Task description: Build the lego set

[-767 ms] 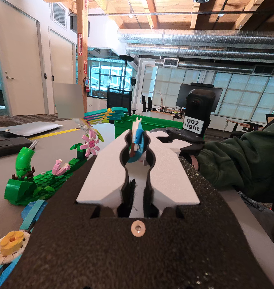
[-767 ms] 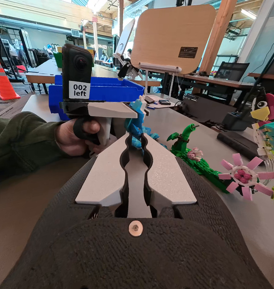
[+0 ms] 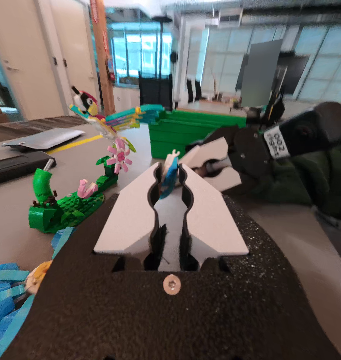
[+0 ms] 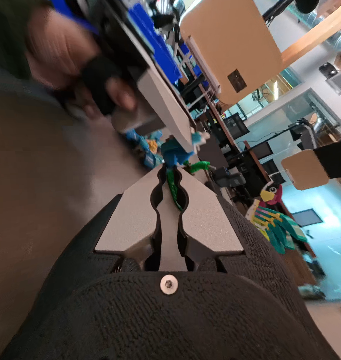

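A small blue and white brick figure (image 3: 168,181) sits between the fingertips of my left gripper (image 3: 169,167), which is shut on it and holds it above the table. My right gripper (image 3: 183,158) comes in from the right, rolled onto its side, with its tips at the same figure. In the right wrist view the right gripper (image 4: 170,168) is closed to a narrow gap around the lower end of the blue figure (image 4: 174,153). A finger (image 4: 165,109) of the left gripper grips the figure from above. A hand holds the left gripper's handle. Both views are blurred by motion.
A green brick base with a curved stalk (image 3: 68,206) and a pink flower (image 3: 120,155) stands to the left. A colourful brick bird (image 3: 91,109) perches above it. A green bin (image 3: 185,132) stands behind. Blue brick pieces (image 3: 2,292) lie at the near left. A blue bin (image 4: 156,48) stands far off. My left and right fingertips are right by each other.
My right gripper has rolled sharply onto its side while staying at the blue figure. My left gripper has shifted a little and still holds the figure.
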`<state>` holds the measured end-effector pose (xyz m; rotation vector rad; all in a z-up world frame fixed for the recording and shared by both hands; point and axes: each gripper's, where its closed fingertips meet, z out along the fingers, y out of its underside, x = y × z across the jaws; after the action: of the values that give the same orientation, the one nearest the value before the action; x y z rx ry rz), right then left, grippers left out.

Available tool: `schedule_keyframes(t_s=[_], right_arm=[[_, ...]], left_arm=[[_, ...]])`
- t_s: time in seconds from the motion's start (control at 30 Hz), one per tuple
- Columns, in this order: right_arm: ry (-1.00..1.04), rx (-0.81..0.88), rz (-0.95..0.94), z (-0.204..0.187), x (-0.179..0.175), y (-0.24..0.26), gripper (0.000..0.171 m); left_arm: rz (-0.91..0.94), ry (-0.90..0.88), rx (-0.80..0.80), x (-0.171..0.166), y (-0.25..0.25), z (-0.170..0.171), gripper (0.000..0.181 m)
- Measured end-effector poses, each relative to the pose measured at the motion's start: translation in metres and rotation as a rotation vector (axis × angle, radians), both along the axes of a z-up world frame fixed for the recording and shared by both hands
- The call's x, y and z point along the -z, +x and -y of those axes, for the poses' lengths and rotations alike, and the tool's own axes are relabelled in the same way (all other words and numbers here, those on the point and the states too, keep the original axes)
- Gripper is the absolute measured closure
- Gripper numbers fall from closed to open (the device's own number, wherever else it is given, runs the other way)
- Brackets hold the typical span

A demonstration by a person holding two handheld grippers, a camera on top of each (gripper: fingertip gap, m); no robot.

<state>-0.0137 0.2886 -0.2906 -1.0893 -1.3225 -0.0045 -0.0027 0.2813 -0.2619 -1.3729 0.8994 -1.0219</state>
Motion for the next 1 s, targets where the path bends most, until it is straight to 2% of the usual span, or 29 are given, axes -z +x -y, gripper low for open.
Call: schedule_keyframes(t_s=[0.03,0.13,0.2,0.23,0.27,0.47,0.53,0.57,0.67,0.77,0.9,1.0], right_arm=[[0.038,0.026,0.04,-0.007,0.003,0.006,0.166],[0.165,0.047,0.198,-0.012,0.016,0.012,0.167],[0.231,0.067,0.287,-0.014,0.024,0.013,0.167],[0.247,0.077,0.313,-0.016,0.026,0.014,0.168],[0.256,0.083,0.33,-0.017,0.027,0.015,0.168],[0.267,0.083,0.37,-0.016,0.033,0.013,0.168],[0.262,0.081,0.369,-0.016,0.033,0.013,0.167],[0.261,0.082,0.369,-0.016,0.034,0.014,0.167],[0.236,0.076,0.341,-0.017,0.034,0.014,0.166],[0.183,0.028,0.26,-0.01,0.029,0.011,0.16],[0.207,0.019,0.314,-0.007,0.036,0.009,0.163],[0.152,0.031,0.293,-0.006,0.035,0.009,0.164]], left_arm=[[-0.083,0.022,0.001,0.009,-0.001,0.002,0.167],[-0.329,0.166,-0.047,0.034,-0.003,0.003,0.168],[-0.416,0.256,-0.102,0.04,-0.003,0.001,0.168],[-0.444,0.304,-0.154,0.04,-0.004,-0.004,0.16],[-0.479,0.359,-0.197,0.04,-0.004,-0.007,0.141],[-0.771,0.65,-0.265,0.058,0.001,-0.009,0.145],[-0.879,0.747,-0.326,0.059,-0.004,-0.015,0.162],[-0.925,0.787,-0.339,0.059,-0.005,-0.016,0.165],[-0.977,0.776,-0.343,0.062,-0.003,-0.016,0.169],[-0.945,0.72,-0.343,0.062,-0.005,-0.018,0.169],[-0.903,0.633,-0.303,0.068,-0.004,-0.016,0.169],[-0.815,0.538,-0.272,0.067,-0.002,-0.015,0.169]])
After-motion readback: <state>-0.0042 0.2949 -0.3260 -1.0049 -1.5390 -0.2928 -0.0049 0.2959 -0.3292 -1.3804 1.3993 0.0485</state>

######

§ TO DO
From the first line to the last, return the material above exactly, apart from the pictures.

§ THE ANSWER
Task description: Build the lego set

[-767 ms] 
[-767 ms] 
[+0 ms] 
[+0 ms] 

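A small blue and white brick figure (image 3: 168,181) sits between the fingertips of my left gripper (image 3: 169,167), which is shut on it and holds it above the table. My right gripper (image 3: 183,158) comes in from the right, rolled onto its side, with its tips at the same figure. In the right wrist view the right gripper (image 4: 170,168) is closed to a narrow gap around the lower end of the blue figure (image 4: 174,153). A finger (image 4: 165,109) of the left gripper grips the figure from above. A hand holds the left gripper's handle. Both views are blurred by motion.
A green brick base with a curved stalk (image 3: 68,206) and a pink flower (image 3: 120,155) stands to the left. A colourful brick bird (image 3: 91,109) perches above it. A green bin (image 3: 185,132) stands behind. Blue brick pieces (image 3: 2,292) lie at the near left. A blue bin (image 4: 156,48) stands far off. My left and right fingertips are right by each other.
My right gripper has rolled sharply onto its side while staying at the blue figure. My left gripper has shifted a little and still holds the figure.
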`<state>` holds the measured end-effector pose (xyz m; rotation vector rad; all in a z-up world frame fixed for the recording and shared by both hands; point and axes: each gripper's, where its closed fingertips meet, z out along the fingers, y out of its underside, x = y × z across the jaws; after the action: of the values that give the same orientation, the one nearest the value before the action; x y z rx ry rz), right then left, grippers left out.

Available tool: `schedule_keyframes(t_s=[_], right_arm=[[_, ...]], left_arm=[[_, ...]])`
- t_s: time in seconds from the motion's start (control at 30 Hz), one per tuple
- Columns, in this order: right_arm: ry (-1.00..1.04), rx (-0.81..0.88), rz (-0.95..0.94), z (-0.204..0.187), x (-0.179..0.175), y (-0.24..0.26), gripper (0.000..0.171 m); left_arm: rz (-0.91..0.94), ry (-0.90..0.88), rx (-0.80..0.80), x (-0.171..0.166), y (-0.25..0.25), z (-0.170..0.171), gripper (0.000..0.181 m)
- Measured end-effector poses, each relative to the pose measured at the motion's start: translation in metres and rotation as a rotation vector (axis × angle, radians), both along the axes of a z-up world frame fixed for the recording and shared by both hands
- The call's x, y and z point along the -z, +x and -y of those axes, for the poses' lengths and rotations alike, and the tool's own axes are relabelled in the same way (all other words and numbers here, those on the point and the states too, keep the original axes)
- Gripper is the absolute measured closure
- Gripper numbers fall from closed to open (the device's own number, wherever else it is given, runs the other way)
- Brackets hold the typical span

A demonstration by a person holding two handheld grippers, a camera on top of each (gripper: fingertip gap, m); no robot.

<state>-0.0137 0.2886 -0.2906 -1.0893 -1.3225 -0.0045 -0.0027 0.2813 -0.2619 -1.3729 0.8994 -1.0219</state>
Motion for the next 1 s, targets where the path bends most, until it is straight to 2% of the usual span, or 29 are given, axes -z +x -y, gripper low for open.
Call: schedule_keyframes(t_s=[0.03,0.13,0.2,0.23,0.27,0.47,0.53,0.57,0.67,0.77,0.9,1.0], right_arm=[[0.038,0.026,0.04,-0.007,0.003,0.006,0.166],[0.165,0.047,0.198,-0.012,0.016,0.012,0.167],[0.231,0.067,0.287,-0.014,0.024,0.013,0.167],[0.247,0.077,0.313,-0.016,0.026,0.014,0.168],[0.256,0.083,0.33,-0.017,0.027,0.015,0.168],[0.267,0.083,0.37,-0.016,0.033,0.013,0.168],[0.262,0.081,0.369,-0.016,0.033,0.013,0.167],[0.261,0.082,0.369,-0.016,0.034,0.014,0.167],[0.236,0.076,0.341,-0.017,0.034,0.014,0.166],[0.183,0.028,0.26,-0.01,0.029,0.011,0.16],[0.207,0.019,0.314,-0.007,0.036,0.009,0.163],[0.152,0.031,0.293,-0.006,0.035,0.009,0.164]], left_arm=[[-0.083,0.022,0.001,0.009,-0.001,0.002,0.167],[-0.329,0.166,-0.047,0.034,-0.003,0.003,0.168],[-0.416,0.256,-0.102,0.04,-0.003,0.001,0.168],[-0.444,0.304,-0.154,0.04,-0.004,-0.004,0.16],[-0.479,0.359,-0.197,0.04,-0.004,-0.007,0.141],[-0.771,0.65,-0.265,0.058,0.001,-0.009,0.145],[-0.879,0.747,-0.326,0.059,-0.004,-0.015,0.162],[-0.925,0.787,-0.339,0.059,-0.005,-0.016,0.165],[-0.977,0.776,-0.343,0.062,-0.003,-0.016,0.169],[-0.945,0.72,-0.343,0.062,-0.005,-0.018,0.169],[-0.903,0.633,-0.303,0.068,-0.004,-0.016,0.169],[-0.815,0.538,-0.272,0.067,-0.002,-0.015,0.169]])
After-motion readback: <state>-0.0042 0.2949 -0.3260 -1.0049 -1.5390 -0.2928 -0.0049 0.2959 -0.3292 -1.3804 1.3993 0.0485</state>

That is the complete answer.